Exercise details:
Set down, please, exactly the lines below that run from the line with "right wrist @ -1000" to the line with "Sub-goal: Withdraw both", both lines included.
= Beginning of Section =
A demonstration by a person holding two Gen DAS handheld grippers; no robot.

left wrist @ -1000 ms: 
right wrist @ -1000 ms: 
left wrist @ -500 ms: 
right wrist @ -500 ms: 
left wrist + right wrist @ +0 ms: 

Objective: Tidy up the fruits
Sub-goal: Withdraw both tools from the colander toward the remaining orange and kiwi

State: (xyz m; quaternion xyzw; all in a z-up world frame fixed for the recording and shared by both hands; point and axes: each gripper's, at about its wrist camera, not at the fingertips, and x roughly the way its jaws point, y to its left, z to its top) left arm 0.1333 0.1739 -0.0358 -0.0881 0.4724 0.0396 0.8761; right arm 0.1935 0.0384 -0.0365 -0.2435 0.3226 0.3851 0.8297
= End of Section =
Output of the exercise:
right wrist @ -1000 ms: 
left wrist @ -500 ms: 
right wrist @ -500 ms: 
left wrist + right wrist @ +0 ms: 

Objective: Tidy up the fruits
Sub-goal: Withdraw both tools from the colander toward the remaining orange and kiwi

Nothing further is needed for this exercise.